Several dishes with typical Vietnamese characteristics have relatively little data: Many delightful dishes are still unfamiliar with international friends, as are the facts on their data to which researchers have given little attention. Some foods have distinct flavors and a high commercial value (such as Banh in, Candied Ginger, Candied Kumquat, ...).
Several dishes in this data collection have a lot of similarities: This sameness makes them very confusing and challenging. However, even if both products are made from the same materials and undergo similar processing, the final product is noticeably different, reflecting Vietnam's distinct regional identities.

UIT-VinaDeveS22(2022)

UIT-VinaDeveS22 has the following highlights:

Collecting source: UIT-VinaDeveS22 is a fairly rare dataset in the present time that collect data from Vietnam department of transportation portal which presents the most truthfully and also be easy to apply for Vietnam traffic situations in the near future.
Number of videos captured: UIT-VinaDeveS22 shows various scenes when the number of recorded source is up to 6 different videos which include many types of road such as crossroads, single carriageway or dual carriageway where the traffic density absolutely performs a big gap.
Illuminate/Weather Conditions: Data includes different illuminate and weather condition i.e. daytime, night, clear and rain.

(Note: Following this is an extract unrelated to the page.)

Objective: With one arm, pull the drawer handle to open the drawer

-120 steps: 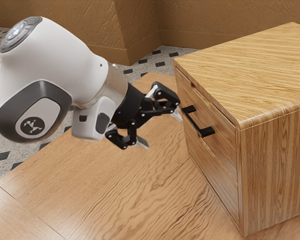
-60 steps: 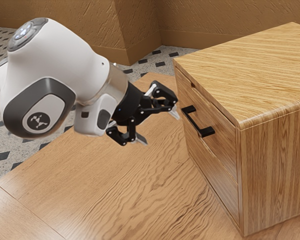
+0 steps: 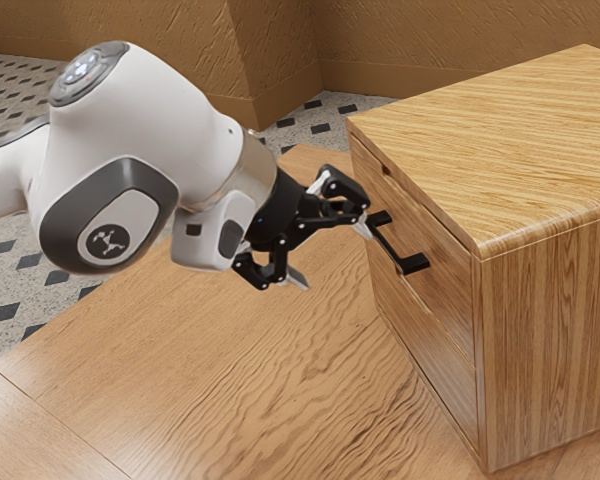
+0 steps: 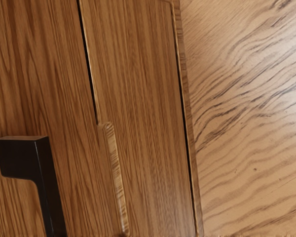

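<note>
A wooden table top (image 3: 230, 380) spreads under the scene, with speckled tiled floor (image 3: 10, 290) and brown walls (image 3: 280, 40) behind it. In the exterior view the white arm (image 3: 130, 190) reaches in from the exterior view's left toward a wooden cabinet (image 3: 500, 140). The claw (image 3: 328, 252) is spread wide and holds nothing. Its upper finger (image 3: 358, 222) lies just beside the near end of the black drawer handle (image 3: 398, 243), though contact there cannot be told, and its lower finger hangs over the table, apart from the cabinet. The handle is just ahead of the claw, on the drawer front (image 3: 415, 215), which looks flush with the cabinet face. In the wrist view the drawer front (image 4: 39, 64) is close before the claw, with one corner of the handle (image 4: 37, 168) standing out from it, a cabinet panel (image 4: 138, 98) alongside, and the table top (image 4: 246, 123) beyond that.
</note>
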`<act>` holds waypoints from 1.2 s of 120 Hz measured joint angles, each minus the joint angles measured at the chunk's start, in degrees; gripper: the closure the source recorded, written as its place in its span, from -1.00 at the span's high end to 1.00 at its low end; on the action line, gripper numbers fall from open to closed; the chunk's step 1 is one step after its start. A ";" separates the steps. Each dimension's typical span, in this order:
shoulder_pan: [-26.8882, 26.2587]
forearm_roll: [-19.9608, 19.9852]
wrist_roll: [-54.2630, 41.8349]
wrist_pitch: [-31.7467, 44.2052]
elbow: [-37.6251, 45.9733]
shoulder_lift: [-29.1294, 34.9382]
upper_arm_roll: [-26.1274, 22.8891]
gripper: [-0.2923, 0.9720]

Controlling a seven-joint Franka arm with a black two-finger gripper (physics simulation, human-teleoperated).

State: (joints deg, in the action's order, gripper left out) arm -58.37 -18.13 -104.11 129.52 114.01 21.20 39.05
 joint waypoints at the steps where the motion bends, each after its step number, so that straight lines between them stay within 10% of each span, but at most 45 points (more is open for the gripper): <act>1: -0.01 0.00 0.00 0.01 0.00 0.01 0.05 0.54; 144: -8.84 0.49 1.19 3.22 -1.13 -3.67 10.43 0.54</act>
State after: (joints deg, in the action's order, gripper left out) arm -67.21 -17.64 -102.92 132.73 112.88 17.53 49.48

UIT-DODV-Ext Dataset(2022)

UIT-DODV-Ext is the largest dataset of Vietnamese document images with 5,000 images for three objects on the page: Table, Figure, Caption. Document images of the UIT-DODV-Ext dataset are Vietnamese publications such as scientific papers and textbooks in PDF, which were scanned and converted to be stored as images. UIT-DODV-Ext promises to pose many challenges from four main factors:

Diversity of images: images in the UIT-DODV-Ext dataset are collected from various resources such as scanning by smartphones, physical scanners, and PDF files. Scanned images often have lower resolution than PDF files because natural factors in the scanning process make the document page blurry, distorted, skewed, or obscured.
Diversity of documents: in comparison with previous image document datasets, UIT-DODV-Ext has both textbooks and scientific articles. Combining the diversity of images and the variety of documents creates challenges for deep learning models because our dataset has different domains.
Diversity of layout: the document pages on UIT-DODV-Ext have significant variations in format. Specifically, the page from different scientific conferences/journals will have their templates (e.g., a document page can be represented in one column or two columns). Besides, textbooks are a big difference in the layout between traditional textbooks and innovative ones. Moreover, the current Vietnamese textbooks also have three different versions with formatting inconsistencies.
The challenge comes from recognizing caption: most documents are presented as text, and captions are also part of the text. Because of the diversity of layouts, captions are not located in fixed positions (e.g., below or above figures and tables). Therefore, captions pose challenges for the detection and recognition model.